**Task item:**
Among the entries below, find the lines holding "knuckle" and copy them.

Dataset entries
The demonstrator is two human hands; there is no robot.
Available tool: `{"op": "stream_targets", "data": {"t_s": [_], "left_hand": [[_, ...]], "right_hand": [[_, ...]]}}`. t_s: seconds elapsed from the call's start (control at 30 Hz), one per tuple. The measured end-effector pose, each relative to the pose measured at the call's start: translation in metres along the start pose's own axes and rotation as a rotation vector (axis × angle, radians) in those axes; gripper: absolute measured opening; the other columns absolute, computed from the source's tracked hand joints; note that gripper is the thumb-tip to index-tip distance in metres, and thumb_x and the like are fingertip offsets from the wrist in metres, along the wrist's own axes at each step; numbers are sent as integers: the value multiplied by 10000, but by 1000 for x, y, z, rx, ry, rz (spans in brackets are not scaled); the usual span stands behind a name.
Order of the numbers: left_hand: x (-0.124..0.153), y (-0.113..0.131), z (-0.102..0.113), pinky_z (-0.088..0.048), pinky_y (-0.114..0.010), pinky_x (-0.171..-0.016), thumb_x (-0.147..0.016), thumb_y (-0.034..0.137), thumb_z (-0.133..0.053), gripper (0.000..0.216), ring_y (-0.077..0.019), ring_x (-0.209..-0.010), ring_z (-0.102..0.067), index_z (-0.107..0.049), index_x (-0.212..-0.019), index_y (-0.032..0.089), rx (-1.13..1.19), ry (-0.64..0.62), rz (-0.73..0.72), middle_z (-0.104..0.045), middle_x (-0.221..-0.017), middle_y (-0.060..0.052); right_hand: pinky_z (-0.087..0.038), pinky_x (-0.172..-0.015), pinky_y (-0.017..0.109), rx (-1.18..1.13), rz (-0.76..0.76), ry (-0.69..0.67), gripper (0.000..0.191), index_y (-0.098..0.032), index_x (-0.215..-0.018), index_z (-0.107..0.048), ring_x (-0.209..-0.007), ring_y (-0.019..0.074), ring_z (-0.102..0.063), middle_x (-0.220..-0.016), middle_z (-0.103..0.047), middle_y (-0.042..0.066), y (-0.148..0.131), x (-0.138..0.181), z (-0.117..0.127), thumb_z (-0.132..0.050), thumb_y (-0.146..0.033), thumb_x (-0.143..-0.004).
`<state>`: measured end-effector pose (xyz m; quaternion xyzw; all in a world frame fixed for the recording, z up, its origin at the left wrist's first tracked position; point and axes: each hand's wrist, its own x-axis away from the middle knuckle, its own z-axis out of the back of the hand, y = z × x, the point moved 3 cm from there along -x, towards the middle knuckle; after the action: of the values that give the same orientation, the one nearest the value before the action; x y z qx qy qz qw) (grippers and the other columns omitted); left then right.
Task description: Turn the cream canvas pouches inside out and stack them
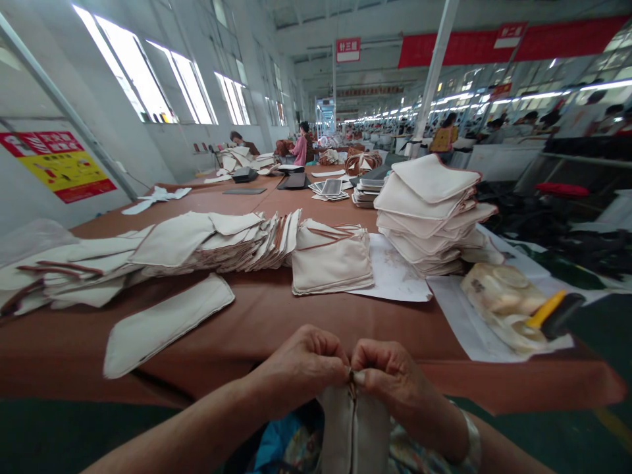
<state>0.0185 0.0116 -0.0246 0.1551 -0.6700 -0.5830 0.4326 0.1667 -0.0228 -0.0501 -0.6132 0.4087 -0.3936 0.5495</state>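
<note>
On the long brown table [276, 316], a fanned row of cream canvas pouches [207, 243] lay left of a short cream pouch stack [330, 263]; a taller cream pile [429, 217] stood right of it.

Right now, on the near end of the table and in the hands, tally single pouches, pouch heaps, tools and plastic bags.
Held pouch, pinched by left hand and right hand: 1
Loose flat pouch: 1
Pouch heaps: 3 (long fanned row, small bundle, tall stack)
Yellow-handled tool: 1
Plastic bag: 1
Total: 7
</note>
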Motion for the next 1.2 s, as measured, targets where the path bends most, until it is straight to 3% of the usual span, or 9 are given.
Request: {"op": "stream_targets", "data": {"t_s": [0.23,0.47,0.6,0.73,1.03,1.2], "left_hand": [[1,1,-4,-309,-232,-528,-641,185,-561,116,-101,-530,-379,-633,-672,99,3,-5,-29,-517,-566,2],[3,9,2,-273,-212,-497,-744,269,-576,160,-98,-557,-341,-614,-703,118,-264,-12,-45,-441,-597,34],[2,8,7,-269,-208,-504,-757,373,-619,280,-95,-559,-315,-670,-783,99,-243,-60,-39,-437,-610,37],[-3,3,5,-268,-213,-504,-711,465,-687,379,-90,-533,-298,-693,-747,88,-199,-30,6,-435,-570,38],[-7,-5,-7,-276,-223,-507,-692,259,-642,184,-87,-516,-314,-682,-688,79,21,-57,28,-446,-549,30],[-1,-3,-6,-244,-217,-484,-702,258,-619,176,-85,-520,-333,-664,-686,89,-56,-35,24,-454,-562,29]], "right_hand": [[-254,-504,213,-96,-55,-59,136,-147,-732,-513,-559,91,-318,-625,-443,-41,-2,3,4,-565,-266,-773],[-288,-528,211,307,26,-49,190,-158,-728,-492,-610,104,-366,-656,-452,-36,-16,2,12,-558,-267,-868],[-293,-519,203,258,8,-4,192,-154,-718,-498,-594,98,-359,-646,-449,-38,-11,1,13,-556,-260,-868],[-282,-504,200,162,-22,42,195,-154,-708,-514,-576,95,-349,-630,-446,-39,-5,1,12,-552,-269,-861],[-292,-524,201,62,-64,-4,214,-145,-716,-523,-579,94,-347,-633,-467,-33,-5,6,11,-538,-300,-862],[-323,-536,204,267,22,4,133,-137,-753,-557,-605,102,-404,-659,-499,-27,-9,11,14,-587,-231,-843]]}}
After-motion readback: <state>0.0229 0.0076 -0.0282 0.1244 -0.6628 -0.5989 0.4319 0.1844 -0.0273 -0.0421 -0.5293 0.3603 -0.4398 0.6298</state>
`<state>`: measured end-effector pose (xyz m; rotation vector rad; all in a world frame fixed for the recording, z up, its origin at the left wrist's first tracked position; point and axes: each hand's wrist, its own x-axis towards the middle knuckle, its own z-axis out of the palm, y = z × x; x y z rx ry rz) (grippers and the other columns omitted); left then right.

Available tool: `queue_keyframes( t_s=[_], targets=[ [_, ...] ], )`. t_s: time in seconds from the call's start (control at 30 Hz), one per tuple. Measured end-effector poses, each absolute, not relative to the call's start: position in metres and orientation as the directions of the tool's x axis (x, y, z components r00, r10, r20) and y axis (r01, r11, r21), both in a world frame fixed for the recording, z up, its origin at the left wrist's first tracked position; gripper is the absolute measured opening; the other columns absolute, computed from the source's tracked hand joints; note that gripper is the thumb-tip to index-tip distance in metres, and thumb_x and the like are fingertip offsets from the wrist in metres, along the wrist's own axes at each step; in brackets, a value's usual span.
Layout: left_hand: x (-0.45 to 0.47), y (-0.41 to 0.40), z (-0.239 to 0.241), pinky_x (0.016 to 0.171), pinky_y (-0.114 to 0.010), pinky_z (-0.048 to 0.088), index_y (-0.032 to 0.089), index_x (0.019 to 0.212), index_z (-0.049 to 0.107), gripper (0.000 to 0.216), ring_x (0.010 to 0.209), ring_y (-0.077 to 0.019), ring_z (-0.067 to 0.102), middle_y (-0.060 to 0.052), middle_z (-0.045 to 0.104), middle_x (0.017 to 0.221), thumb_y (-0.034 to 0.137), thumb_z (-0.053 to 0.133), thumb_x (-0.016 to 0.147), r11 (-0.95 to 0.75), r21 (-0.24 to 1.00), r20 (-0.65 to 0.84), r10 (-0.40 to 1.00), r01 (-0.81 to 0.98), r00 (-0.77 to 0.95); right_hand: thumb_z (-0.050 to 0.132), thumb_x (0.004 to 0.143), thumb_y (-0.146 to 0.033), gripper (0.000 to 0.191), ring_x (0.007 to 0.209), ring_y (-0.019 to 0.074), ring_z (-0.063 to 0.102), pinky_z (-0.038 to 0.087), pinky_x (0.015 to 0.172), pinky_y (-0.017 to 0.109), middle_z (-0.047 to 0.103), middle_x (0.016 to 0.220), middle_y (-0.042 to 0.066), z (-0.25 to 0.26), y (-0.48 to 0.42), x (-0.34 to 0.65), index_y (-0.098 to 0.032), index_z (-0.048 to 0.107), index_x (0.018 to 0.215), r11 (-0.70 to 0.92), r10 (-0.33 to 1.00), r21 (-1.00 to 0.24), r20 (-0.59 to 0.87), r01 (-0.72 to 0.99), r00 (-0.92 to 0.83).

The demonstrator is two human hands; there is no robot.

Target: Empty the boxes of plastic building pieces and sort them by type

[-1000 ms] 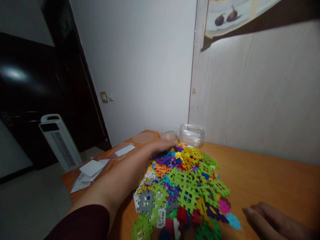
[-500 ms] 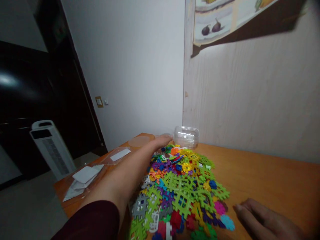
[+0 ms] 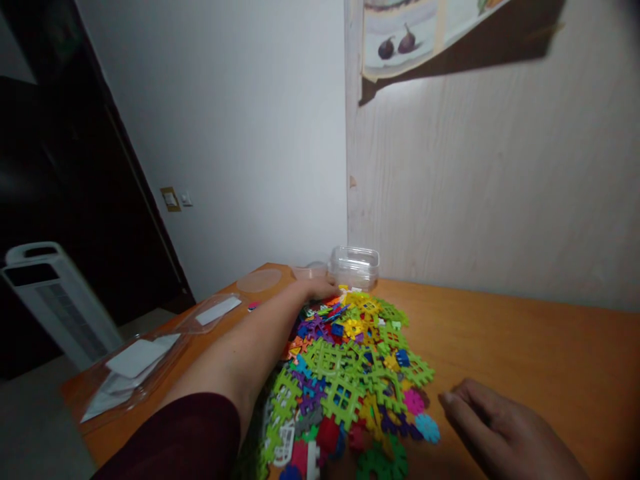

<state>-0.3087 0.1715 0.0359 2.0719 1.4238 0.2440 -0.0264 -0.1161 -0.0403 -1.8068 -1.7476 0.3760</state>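
Observation:
A long heap of colourful plastic interlocking building pieces [image 3: 345,360] lies on the table, with flat green lattice pieces on top. My left arm stretches along the heap's left side, and my left hand [image 3: 321,288] is at its far end, touching pieces there. Its fingers are mostly hidden and too small to tell whether they grip one. My right hand [image 3: 505,423] rests on the table to the right of the heap, fingers curled in and thumb against them, with nothing visible in it. Nearest to it are a light blue snowflake piece [image 3: 427,427] and a pink one [image 3: 414,401].
A clear plastic box [image 3: 355,267] stands behind the heap by the wall. On the left lie a clear round lid [image 3: 259,281] and plastic packaging with white paper [image 3: 137,357]. The wooden table [image 3: 500,333] meets the wall at the back. A white tower appliance [image 3: 60,300] stands beyond the left edge.
The view has turned slightly right. My left hand has come down from beside the clear box onto the far end of the heap. My right hand stays in much the same place.

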Motion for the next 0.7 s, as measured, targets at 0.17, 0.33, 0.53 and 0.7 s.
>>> queue_keyframes(
  t_s=[0.17, 0.33, 0.53, 0.7],
  targets=[
    [-0.307, 0.151, 0.039, 0.049, -0.023, 0.034, 0.019, 0.077, 0.062, 0.020, 0.056, -0.0119, 0.045, 0.003, 0.053, 0.063, 0.036, 0.070, 0.069, -0.307, 0.627, -0.224, 0.809, 0.716, 0.543, 0.043, 0.094, -0.057, 0.043, 0.066, 0.0222, 0.064, 0.041, 0.056, 0.028, 0.069, 0.068, 0.003, -0.038, -0.116, -0.028, -0.027, 0.061, 0.070, 0.029, 0.984, -0.590, 0.158, 0.807, 0.081],
    [-0.295, 0.121, 0.046, 0.055, -0.024, 0.037, 0.019, 0.077, 0.059, 0.018, 0.060, -0.0120, 0.048, 0.003, 0.054, 0.066, 0.030, 0.069, 0.067, -0.377, 0.690, -0.211, 0.712, 0.618, 0.669, 0.035, 0.097, -0.060, 0.048, 0.071, 0.0216, 0.065, 0.040, 0.062, 0.030, 0.069, 0.071, 0.001, -0.037, -0.116, -0.030, -0.026, 0.058, 0.072, -0.022, 0.991, -0.537, 0.099, 0.843, 0.089],
    [-0.281, 0.079, 0.064, 0.058, -0.024, 0.034, 0.019, 0.083, 0.056, 0.021, 0.063, -0.0104, 0.045, 0.005, 0.050, 0.071, 0.025, 0.070, 0.070, -0.474, 0.715, -0.109, 0.650, 0.514, 0.752, 0.036, 0.099, -0.056, 0.045, 0.071, 0.0204, 0.064, 0.036, 0.061, 0.030, 0.067, 0.071, -0.001, -0.036, -0.115, -0.030, -0.025, 0.056, 0.073, -0.004, 0.991, -0.521, 0.113, 0.853, 0.074],
    [-0.278, 0.057, 0.081, 0.068, -0.025, 0.041, 0.018, 0.084, 0.060, 0.019, 0.070, -0.0115, 0.051, 0.002, 0.056, 0.075, 0.036, 0.065, 0.082, -0.482, 0.765, -0.097, 0.570, 0.427, 0.816, 0.036, 0.099, -0.054, 0.043, 0.072, 0.0204, 0.063, 0.033, 0.060, 0.030, 0.068, 0.072, 0.000, -0.032, -0.114, -0.031, -0.025, 0.055, 0.073, -0.004, 0.991, -0.519, 0.112, 0.855, 0.073]
  ],
)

**Task output:**
`<state>`: measured end-effector pose (xyz m; quaternion xyzw; all in a world frame fixed for the recording, z up, its origin at the left wrist's first tracked position; point and axes: each hand's wrist, its own x-axis away from the middle knuckle, its own z-axis out of the back of the hand, y = z × x, the point moved 3 cm from there along -x, towards the middle knuckle; after the action: of the values that give the same orientation, the one nearest the value before the action; x y z qx qy qz qw) (grippers and the other columns omitted); left then right.
`<state>`: measured end-effector pose (xyz m; rotation vector rad; all in a world frame fixed for the recording, z up, its origin at the left wrist's first tracked position; point and axes: each hand's wrist, its own x-axis towards the middle knuckle, its own z-axis out of the palm, y = z × x; x y z rx ry rz) (grippers and the other columns omitted); left then right.

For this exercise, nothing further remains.